**Task requirements**
Return the data that follows exactly as it appears. Pictures do not belong in the copy.

**Information shown**
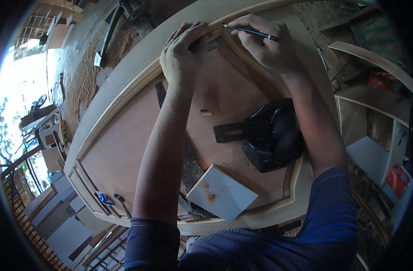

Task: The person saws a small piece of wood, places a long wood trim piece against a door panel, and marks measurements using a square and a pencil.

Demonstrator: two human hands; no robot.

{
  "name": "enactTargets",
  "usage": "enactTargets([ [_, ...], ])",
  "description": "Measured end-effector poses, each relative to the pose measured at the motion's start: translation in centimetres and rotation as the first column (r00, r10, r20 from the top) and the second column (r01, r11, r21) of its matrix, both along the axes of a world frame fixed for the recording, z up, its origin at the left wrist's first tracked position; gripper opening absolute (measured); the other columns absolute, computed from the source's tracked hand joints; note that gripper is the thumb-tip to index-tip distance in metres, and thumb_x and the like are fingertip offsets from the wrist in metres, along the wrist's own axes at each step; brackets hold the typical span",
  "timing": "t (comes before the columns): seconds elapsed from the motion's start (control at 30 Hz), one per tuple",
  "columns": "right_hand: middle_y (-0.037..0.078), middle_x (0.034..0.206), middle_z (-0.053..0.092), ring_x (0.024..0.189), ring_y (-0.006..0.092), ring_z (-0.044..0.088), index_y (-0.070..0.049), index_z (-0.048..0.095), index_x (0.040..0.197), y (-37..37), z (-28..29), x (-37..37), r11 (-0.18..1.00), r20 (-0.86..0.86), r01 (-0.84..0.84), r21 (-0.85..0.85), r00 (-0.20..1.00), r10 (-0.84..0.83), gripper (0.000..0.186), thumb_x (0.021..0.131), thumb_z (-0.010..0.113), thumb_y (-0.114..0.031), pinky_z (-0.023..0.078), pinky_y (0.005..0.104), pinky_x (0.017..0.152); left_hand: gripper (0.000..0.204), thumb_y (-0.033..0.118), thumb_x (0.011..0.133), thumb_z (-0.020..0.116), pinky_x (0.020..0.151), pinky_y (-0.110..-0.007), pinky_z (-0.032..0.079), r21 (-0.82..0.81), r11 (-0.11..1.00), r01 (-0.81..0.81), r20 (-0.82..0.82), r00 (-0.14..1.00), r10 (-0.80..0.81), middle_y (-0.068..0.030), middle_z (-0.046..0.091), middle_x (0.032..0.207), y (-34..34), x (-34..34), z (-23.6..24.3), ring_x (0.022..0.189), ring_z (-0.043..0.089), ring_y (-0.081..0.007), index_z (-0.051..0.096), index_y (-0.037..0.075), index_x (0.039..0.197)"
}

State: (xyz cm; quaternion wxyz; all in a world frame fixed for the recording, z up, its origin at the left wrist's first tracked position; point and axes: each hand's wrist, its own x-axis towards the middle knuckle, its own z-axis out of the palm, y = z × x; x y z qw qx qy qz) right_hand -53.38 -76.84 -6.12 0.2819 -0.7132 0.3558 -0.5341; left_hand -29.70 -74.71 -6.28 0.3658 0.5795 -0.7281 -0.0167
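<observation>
A large wooden panel point(138, 122) with raised, curved wooden strips point(118, 100) along its edges lies in front of me. At its far side, my left hand point(184, 47) is closed over one wooden strip, its fingers bent over the strip and partly hidden. Just to the right, my right hand point(269, 45) grips a dark pencil point(260, 34) between thumb and fingers. The pencil's point is at the strip, close to the left hand. Below the hands, a small wooden block point(207, 112) rests on the panel.
A black plastic bag point(279, 140), a dark slotted piece point(231, 132) and a white square board point(222, 192) lie on the panel. Near its left end is a small hammer-like tool point(122, 203). Curved wooden shelving point(373, 104) stands right; sawdust point(84, 81) covers ground at far left.
</observation>
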Motion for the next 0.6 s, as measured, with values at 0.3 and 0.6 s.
enactTargets([
  [0.3, 0.010, 0.094, 0.084, 0.081, 0.0233, 0.083, -0.009, 0.086, 0.105, -0.22, 0.00, -0.39, 0.995, -0.133, 0.006, -0.098, 0.991, -0.019, 0.013, 0.093, 0.079, -0.009, 0.067, 0.0358, 0.076, 0.032, 0.018, 0.094, 0.087, 0.112, -0.043, 0.058, -0.012, 1.000, -0.004, 0.006, 1.000, 0.004, -0.0085, 0.083, 0.131, 0.03, -0.01, -0.02, 0.135, 0.073, -0.0287, 0.086, 0.015, 0.126],
  [0.6, 0.012, 0.100, 0.085, 0.090, 0.0271, 0.084, -0.009, 0.087, 0.110, -0.36, 0.10, -0.15, 0.990, -0.175, -0.006, -0.138, 0.984, -0.018, 0.019, 0.092, 0.080, -0.006, 0.068, 0.0368, 0.080, 0.032, 0.019, 0.093, 0.088, 0.111, -0.043, 0.059, -0.035, 0.999, -0.014, -0.005, 1.000, 0.014, -0.0085, 0.083, 0.130, -0.08, 0.01, 0.10, 0.133, 0.074, -0.0296, 0.087, 0.016, 0.125],
])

**Response**
Task: The person saws a small piece of wood, places a long wood trim piece against a door panel, and marks measurements using a square and a pencil.

Demonstrator: two human hands; no robot.

{
  "name": "enactTargets",
  "usage": "enactTargets([ [_, ...], ])",
  "description": "Measured end-effector poses, each relative to the pose measured at the motion's start: translation in centimetres and rotation as the first column (r00, r10, r20 from the top) and the second column (r01, r11, r21) of its matrix, both along the axes of a world frame fixed for the recording, z up, its origin at the left wrist's first tracked position; gripper opening absolute (measured); the other columns absolute, computed from the source's tracked hand joints; note that gripper is the thumb-tip to index-tip distance in metres, and thumb_x and the like are fingertip offsets from the wrist in metres, along the wrist's own axes at each step; brackets hold the typical span",
  "timing": "t (comes before the columns): seconds elapsed from the motion's start (control at 30 Hz), one per tuple",
  "columns": "right_hand: middle_y (-0.037..0.078), middle_x (0.034..0.206), middle_z (-0.053..0.092), ring_x (0.024..0.189), ring_y (-0.006..0.092), ring_z (-0.044..0.088), index_y (-0.070..0.049), index_z (-0.048..0.095), index_x (0.040..0.197), y (-37..37), z (-28..29), x (-37..37), r11 (-0.18..1.00), r20 (-0.86..0.86), r01 (-0.84..0.84), r21 (-0.85..0.85), r00 (-0.20..1.00), r10 (-0.84..0.83), gripper (0.000..0.186), thumb_x (0.021..0.131), thumb_z (-0.010..0.113), thumb_y (-0.114..0.031), pinky_z (-0.023..0.078), pinky_y (0.005..0.104), pinky_x (0.017..0.152); left_hand: gripper (0.000..0.204), thumb_y (-0.033..0.118), thumb_x (0.011..0.133), thumb_z (-0.020..0.116), pinky_x (0.020..0.151), pinky_y (-0.110..-0.007), pinky_z (-0.032..0.079), r21 (-0.82..0.81), r11 (-0.11..1.00), r01 (-0.81..0.81), r20 (-0.82..0.82), r00 (-0.14..1.00), r10 (-0.80..0.81), middle_y (-0.068..0.030), middle_z (-0.046..0.091), middle_x (0.032..0.207), y (-34..34), x (-34..34), z (-23.6..24.3), ring_x (0.022..0.189), ring_z (-0.043..0.089), ring_y (-0.081..0.007), index_z (-0.051..0.096), index_y (-0.037..0.075), index_x (0.039..0.197)"
}

State: (xyz cm; quaternion wxyz; all in a world frame fixed for the recording, z up, its origin at the left wrist's first tracked position; point and axes: each hand's wrist, its own x-axis towards the middle knuckle, its own z-axis out of the palm, y = z × x; x y z qw qx qy qz) right_hand -53.38 -76.84 -6.12 0.2819 -0.7132 0.3558 -0.5341; left_hand -29.70 -74.71 -6.28 0.3658 0.5795 -0.7281 -0.0167
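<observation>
A large wooden panel point(138, 122) with raised, curved wooden strips point(118, 100) along its edges lies in front of me. At its far side, my left hand point(184, 47) is closed over one wooden strip, its fingers bent over the strip and partly hidden. Just to the right, my right hand point(269, 45) grips a dark pencil point(260, 34) between thumb and fingers. The pencil's point is at the strip, close to the left hand. Below the hands, a small wooden block point(207, 112) rests on the panel.
A black plastic bag point(279, 140), a dark slotted piece point(231, 132) and a white square board point(222, 192) lie on the panel. Near its left end is a small hammer-like tool point(122, 203). Curved wooden shelving point(373, 104) stands right; sawdust point(84, 81) covers ground at far left.
</observation>
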Motion for the next 0.6 s, as measured, with values at 0.3 and 0.6 s.
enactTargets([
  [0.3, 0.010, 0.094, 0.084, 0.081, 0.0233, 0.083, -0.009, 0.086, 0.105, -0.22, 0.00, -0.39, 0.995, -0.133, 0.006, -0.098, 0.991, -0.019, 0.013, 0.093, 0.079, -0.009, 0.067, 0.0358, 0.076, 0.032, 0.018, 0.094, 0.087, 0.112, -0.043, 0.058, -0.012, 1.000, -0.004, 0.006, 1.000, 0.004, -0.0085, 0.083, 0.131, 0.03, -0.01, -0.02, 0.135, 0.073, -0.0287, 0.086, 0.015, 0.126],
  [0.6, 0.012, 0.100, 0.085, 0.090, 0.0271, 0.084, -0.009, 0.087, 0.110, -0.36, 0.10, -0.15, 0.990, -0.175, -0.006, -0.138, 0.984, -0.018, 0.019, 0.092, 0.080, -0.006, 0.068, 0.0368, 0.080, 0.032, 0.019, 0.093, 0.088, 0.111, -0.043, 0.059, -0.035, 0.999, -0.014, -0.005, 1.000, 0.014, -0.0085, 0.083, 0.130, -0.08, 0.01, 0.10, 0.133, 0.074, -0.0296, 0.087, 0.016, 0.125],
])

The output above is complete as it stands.